(Mostly meant for Indian undergraduates who have taken a course on computer organization/architecture and want to pursue research in the field of computer architecture)
Preamble: What is computer architecture and how to get the basics right before jumping into the research? if you want to brush up your computer architecture basics then look out for resources . If you are not interested in computer architecture then you may refer the postscript of this blog :)
Real blog begins now: Since my early post-undergraduate days, I have often been asked by undergrads/potential post-grads: “What entails as computer architecture research? What does one really do?” My immediate response would be to ask them what they thought it meant. This question would typically receive a mixed/confused responses with primary keywords being: Intel, AMD, verilog, pipeline, caches, 8085 pin diagram, a chip, VLSI circuits, FPGA, Verilog/Bluespec code, processor, performance, and power. To be frank, some would even get-away saying “I am from CS and computer architecture is taught in EE so no idea what you are talking about”.

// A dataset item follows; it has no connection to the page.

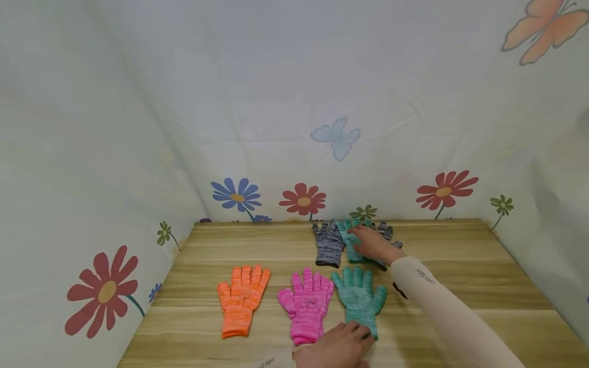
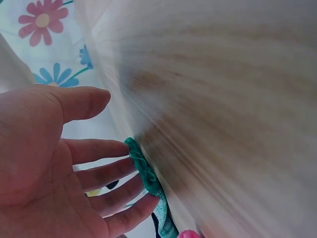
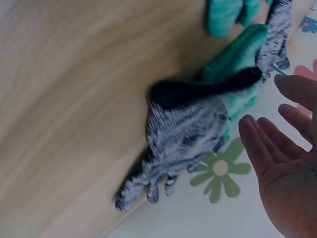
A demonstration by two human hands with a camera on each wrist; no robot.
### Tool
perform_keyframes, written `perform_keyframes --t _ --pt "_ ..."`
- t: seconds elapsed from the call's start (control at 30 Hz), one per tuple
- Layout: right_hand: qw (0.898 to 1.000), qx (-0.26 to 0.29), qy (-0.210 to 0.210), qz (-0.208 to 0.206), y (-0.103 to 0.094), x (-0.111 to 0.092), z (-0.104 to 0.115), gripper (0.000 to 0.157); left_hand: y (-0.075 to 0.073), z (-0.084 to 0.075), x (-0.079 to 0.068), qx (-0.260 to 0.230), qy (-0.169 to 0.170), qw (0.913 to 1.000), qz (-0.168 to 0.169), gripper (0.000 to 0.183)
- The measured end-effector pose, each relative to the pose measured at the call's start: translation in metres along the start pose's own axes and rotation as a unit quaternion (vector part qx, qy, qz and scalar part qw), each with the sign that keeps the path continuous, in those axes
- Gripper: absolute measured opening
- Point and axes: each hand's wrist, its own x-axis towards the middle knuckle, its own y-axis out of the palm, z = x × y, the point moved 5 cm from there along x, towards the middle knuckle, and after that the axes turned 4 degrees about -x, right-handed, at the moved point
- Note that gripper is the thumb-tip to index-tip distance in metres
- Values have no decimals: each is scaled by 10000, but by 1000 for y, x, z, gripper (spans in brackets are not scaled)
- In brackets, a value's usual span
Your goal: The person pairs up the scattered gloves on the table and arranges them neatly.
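Near the table's front edge, my left hand (image 1: pixel 338 347) is at the cuff of a teal knit glove (image 1: pixel 360 296). The left wrist view shows its fingers extended, the tips at the green cuff (image 2: pixel 146 171); whether they press it I cannot tell. Farther back, my right hand (image 1: pixel 375 244) reaches over a second teal glove (image 1: pixel 350 251), which lies between two grey-and-black gloves. One grey glove (image 1: pixel 329 248) is on the left; the other (image 3: pixel 190 124) is partly hidden by my hand in the head view. My right fingers are extended, gripping nothing in the right wrist view.
A pink glove (image 1: pixel 307 301) lies left of the front teal one, and an orange glove (image 1: pixel 244 296) farther left. All rest on a wood-grain table (image 1: pixel 184 306). A pale curtain (image 1: pixel 257 102) printed with flowers and butterflies stands behind and at both sides.
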Motion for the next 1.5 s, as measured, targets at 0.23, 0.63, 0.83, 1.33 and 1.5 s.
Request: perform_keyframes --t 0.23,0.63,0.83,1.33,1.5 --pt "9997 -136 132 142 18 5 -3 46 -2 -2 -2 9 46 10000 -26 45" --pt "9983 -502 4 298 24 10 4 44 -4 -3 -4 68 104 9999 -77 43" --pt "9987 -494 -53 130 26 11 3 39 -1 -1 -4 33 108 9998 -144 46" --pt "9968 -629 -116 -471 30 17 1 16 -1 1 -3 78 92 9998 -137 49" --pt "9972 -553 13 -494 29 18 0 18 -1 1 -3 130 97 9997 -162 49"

Before I get into what “computer architecture research” means, let’s take a step back and understand what “Computer Architecture” defines. What is Computer Architecture? You must be familiar about definitions like “art of, science of, organization of processor …” The definition that I like the most is the following: “Computer theorists invent algorithms that solve important problems and analyze their asymptotic behavior (e.g. O(NlogN) or O(N^3)). Computer architects set the constant factors for these algorithms…” If you like an explanation then please refer . I guess this definition would have cleared the air a bit if not completely. “Architects are really good at building computer systems that work and work well”.
With this definition of computer architecture, I would describe computer architecture research as “an effort to provide substantial data and reasoning on why a particular insight/idea/trade-off works well over others”. Still confused? Let’s take a small example and work it through as an “architect”. Let’s enter into a world of computer systems where there are no hardware caches. So your latest laptop will not have caches.

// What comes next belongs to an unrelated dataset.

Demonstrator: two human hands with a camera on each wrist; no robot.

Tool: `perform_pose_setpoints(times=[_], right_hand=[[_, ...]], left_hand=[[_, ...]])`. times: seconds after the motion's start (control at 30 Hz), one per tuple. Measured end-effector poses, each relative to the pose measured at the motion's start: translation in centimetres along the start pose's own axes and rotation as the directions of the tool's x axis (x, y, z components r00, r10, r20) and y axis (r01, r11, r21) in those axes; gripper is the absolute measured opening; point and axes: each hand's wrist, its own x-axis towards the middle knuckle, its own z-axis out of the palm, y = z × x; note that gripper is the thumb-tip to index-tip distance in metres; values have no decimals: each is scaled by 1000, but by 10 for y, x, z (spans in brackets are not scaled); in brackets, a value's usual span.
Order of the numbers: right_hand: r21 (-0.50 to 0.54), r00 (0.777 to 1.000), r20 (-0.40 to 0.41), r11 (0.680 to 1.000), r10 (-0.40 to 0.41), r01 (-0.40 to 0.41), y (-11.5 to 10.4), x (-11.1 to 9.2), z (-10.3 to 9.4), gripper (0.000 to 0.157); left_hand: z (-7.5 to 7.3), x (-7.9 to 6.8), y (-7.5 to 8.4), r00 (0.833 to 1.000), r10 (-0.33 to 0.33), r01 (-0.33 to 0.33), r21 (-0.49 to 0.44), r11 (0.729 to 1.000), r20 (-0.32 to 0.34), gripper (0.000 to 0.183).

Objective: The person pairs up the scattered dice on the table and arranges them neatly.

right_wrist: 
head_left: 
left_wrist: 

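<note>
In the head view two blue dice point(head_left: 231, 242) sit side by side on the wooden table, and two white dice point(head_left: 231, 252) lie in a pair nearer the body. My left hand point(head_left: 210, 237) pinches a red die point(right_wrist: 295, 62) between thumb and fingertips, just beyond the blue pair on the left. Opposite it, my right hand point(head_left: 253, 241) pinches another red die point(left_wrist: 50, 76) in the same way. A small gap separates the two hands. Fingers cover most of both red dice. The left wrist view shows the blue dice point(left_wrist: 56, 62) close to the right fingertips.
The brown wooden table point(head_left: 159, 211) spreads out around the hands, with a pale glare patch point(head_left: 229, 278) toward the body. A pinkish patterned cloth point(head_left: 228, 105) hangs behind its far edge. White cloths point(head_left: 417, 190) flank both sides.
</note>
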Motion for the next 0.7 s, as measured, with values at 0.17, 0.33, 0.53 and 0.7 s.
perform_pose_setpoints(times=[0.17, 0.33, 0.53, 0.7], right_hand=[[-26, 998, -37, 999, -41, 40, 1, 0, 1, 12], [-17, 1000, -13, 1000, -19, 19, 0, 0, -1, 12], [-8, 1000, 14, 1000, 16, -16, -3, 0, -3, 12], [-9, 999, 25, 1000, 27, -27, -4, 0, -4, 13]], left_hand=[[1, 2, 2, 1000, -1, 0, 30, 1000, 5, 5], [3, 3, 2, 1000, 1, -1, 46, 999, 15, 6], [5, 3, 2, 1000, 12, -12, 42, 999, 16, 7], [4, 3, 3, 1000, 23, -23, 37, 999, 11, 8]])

At this point, you want to do architecture research (do not forget the world with no caches). Let me spell out the situation: On every memory access, the processor needs to access DRAM (primary memory) to either read or write (known as LOADs and STOREs respectively in the computer-architecture community), and for some reasons accessing the DRAM is costly (hundreds of processor cycles). So, on an every read/write, the processor has to spend hundreds of cycles. The above Figure illustrates the scenario.
An ideal and the best solution will be to make these LOADs/STOREs less costly (say one cycle :)) so that there will be almost a 100X speedup. Let us see how a computer architect will solve this problem. A computer architect will not go for a theoretical/analytical proof that will prove that LOADs/STOREs can be processed within one clock cycle. Rather (s)he will run a set of representative programs (often known as benchmarks) and find out how important is this problem? Let me spell out “important”. If the benchmarks show that only 0.00000001% of the entire execution time is spent on the LOADs/STOREs then optimizing for DRAM accesses will be a futile exercise. Why? (well Amdahl will not be happy about it. Who is Amdahl? use your favorite search engine)

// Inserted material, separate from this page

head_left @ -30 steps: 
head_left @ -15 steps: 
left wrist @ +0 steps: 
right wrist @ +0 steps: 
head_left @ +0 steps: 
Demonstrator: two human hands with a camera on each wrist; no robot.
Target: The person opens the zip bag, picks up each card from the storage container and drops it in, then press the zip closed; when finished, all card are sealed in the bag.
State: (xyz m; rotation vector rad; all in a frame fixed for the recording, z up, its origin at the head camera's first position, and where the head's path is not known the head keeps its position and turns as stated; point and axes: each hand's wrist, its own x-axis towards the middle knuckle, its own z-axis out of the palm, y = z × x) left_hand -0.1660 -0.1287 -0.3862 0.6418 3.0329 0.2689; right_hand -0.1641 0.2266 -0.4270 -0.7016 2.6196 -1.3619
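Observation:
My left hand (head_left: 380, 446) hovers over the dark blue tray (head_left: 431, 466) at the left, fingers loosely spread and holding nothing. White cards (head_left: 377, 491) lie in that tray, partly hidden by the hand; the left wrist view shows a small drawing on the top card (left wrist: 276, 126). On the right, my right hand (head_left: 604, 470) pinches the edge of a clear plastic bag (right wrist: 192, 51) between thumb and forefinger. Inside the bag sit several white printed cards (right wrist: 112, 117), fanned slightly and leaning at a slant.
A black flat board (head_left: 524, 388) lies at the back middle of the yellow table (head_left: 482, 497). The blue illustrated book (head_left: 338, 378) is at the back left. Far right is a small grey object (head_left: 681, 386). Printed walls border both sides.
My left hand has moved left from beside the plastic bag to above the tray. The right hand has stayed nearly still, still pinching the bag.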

Assuming, your search engine answered you satisfactorily, let’s make the problem more realistic by saying the benchmarks spent 50% of the time on LOADs/STOREs (reading from/writing into the memory if you forgot what is LOAD/STORE). This sounds like a real problem. The architect within you is excited. The architect starts again with a thought process of understanding the memory access (LOADs/STOREs) pattern. There comes the bingo moment: the architect finds that most of the accesses show two kinds of access patterns: (i) a1, a2, a3, a4, … (ii) a1, a2, a3, a1, a2, a3, a1, a2, a3, … Here a1, a2, ……… are distinct memory addresses. OK, big deal. Does this ring a bell? Oh yes, spatial and temporal locality right ? Absolutely.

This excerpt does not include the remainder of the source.